▶ _Instructions to follow_
Retype only the lines below from the one with "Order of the" to the one with "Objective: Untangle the", inclusive, skipping every image.

▶ _Dataset content_
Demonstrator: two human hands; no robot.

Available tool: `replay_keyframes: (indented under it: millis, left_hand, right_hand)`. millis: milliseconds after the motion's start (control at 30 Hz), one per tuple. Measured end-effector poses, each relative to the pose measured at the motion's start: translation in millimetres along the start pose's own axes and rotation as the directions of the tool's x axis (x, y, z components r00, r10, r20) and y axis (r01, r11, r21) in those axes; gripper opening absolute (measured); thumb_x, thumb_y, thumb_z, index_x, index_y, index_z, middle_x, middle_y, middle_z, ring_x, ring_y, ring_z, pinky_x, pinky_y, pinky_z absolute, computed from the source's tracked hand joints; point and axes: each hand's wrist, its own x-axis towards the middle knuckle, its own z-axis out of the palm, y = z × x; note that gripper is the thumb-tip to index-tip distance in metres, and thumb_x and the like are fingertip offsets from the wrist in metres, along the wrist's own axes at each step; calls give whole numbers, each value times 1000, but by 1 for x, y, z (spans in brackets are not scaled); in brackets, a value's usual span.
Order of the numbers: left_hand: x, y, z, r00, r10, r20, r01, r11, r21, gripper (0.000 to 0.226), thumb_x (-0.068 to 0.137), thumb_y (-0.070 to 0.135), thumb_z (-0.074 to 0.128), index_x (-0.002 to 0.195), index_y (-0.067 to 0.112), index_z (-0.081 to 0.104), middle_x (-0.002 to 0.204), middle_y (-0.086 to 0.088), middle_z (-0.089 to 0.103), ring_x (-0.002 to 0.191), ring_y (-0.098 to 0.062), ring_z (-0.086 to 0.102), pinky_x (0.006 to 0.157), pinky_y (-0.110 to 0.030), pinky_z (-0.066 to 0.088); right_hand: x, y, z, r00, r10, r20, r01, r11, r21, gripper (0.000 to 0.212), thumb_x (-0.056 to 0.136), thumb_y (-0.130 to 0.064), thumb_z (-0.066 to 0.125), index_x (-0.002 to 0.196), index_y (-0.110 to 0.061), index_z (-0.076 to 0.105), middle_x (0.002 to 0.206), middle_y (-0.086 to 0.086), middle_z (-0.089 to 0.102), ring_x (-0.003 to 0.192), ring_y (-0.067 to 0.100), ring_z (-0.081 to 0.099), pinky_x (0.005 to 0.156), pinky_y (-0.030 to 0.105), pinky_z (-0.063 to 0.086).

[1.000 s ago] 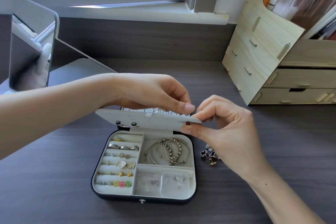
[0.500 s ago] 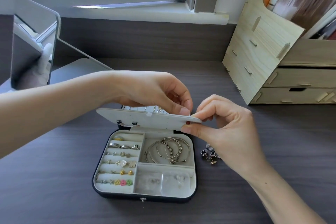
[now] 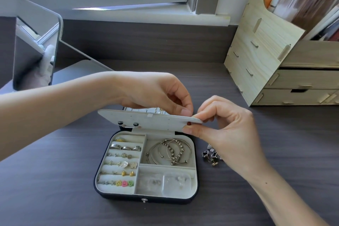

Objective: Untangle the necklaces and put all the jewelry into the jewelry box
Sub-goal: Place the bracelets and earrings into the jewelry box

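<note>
A dark, rounded-rectangular jewelry box with cream lining lies open on the dark wood-grain surface, near the person and about midway between the two forearms. A cream hinged panel rises from the back of the box and is held roughly level above its rear edge.

The left hand reaches in from the left above the panel. Its fingers are curled, and the tips of thumb and forefinger meet at the panel's far edge near the right end, pinching there. The right hand grips the panel's right corner, thumb beneath and curled fingers on top. A tiny dark red stud shows on the panel just beside that thumb, and two dark round studs sit towards its left end.

In the tray, the left column holds rows of silver rings and small earrings, with pastel heart-shaped earrings in the nearest row. A cluster of silver bangle bracelets fills the upper right compartment, and small clear plastic bags lie in the lower right one.

A little heap of black-and-silver clover earrings rests on the surface just to the right of the box, partly behind the right wrist.

A frameless tilted mirror stands at the far left, and a pale wooden drawer organizer stands at the far right.
</note>
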Motion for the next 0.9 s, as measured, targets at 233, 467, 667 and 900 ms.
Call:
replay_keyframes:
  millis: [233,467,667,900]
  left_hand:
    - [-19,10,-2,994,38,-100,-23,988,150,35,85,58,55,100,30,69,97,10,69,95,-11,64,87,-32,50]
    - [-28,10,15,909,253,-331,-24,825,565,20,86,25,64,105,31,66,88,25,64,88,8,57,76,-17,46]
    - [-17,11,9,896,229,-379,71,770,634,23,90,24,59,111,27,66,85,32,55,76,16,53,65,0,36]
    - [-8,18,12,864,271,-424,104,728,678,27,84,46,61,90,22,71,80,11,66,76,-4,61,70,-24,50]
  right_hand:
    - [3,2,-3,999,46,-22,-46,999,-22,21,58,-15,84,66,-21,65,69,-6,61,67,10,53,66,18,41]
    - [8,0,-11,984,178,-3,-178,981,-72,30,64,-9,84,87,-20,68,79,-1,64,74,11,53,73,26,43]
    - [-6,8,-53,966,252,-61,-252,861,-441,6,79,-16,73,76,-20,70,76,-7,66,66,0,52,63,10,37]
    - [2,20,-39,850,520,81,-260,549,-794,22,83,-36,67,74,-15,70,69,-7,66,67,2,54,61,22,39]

▶ _Solution to this problem_
Order of the numbers: left_hand: x, y, z, r00, r10, r20, r01, r11, r21, gripper (0.000 to 0.226), thumb_x (-0.068 to 0.137), thumb_y (-0.070 to 0.135), thumb_z (-0.074 to 0.128), index_x (-0.002 to 0.195), index_y (-0.067 to 0.112), index_z (-0.081 to 0.104), middle_x (-0.002 to 0.204), middle_y (-0.086 to 0.088), middle_z (-0.089 to 0.103), ring_x (-0.002 to 0.191), ring_y (-0.098 to 0.062), ring_z (-0.086 to 0.102), pinky_x (0.006 to 0.157), pinky_y (-0.110 to 0.030), pinky_z (-0.066 to 0.088); right_hand: x, y, z, r00, r10, r20, r01, r11, r21, gripper (0.000 to 0.212), thumb_x (-0.056 to 0.136), thumb_y (-0.130 to 0.064), thumb_z (-0.066 to 0.125), index_x (-0.002 to 0.196), index_y (-0.110 to 0.061), index_z (-0.076 to 0.105), middle_x (0.002 to 0.206), middle_y (-0.086 to 0.086), middle_z (-0.089 to 0.102), ring_x (-0.003 to 0.192), ring_y (-0.067 to 0.100), ring_z (-0.081 to 0.099), pinky_x (0.005 to 0.156), pinky_y (-0.030 to 0.105), pinky_z (-0.063 to 0.086).

[1.000 s ago] 
[0.500 s ago] 
[now] 

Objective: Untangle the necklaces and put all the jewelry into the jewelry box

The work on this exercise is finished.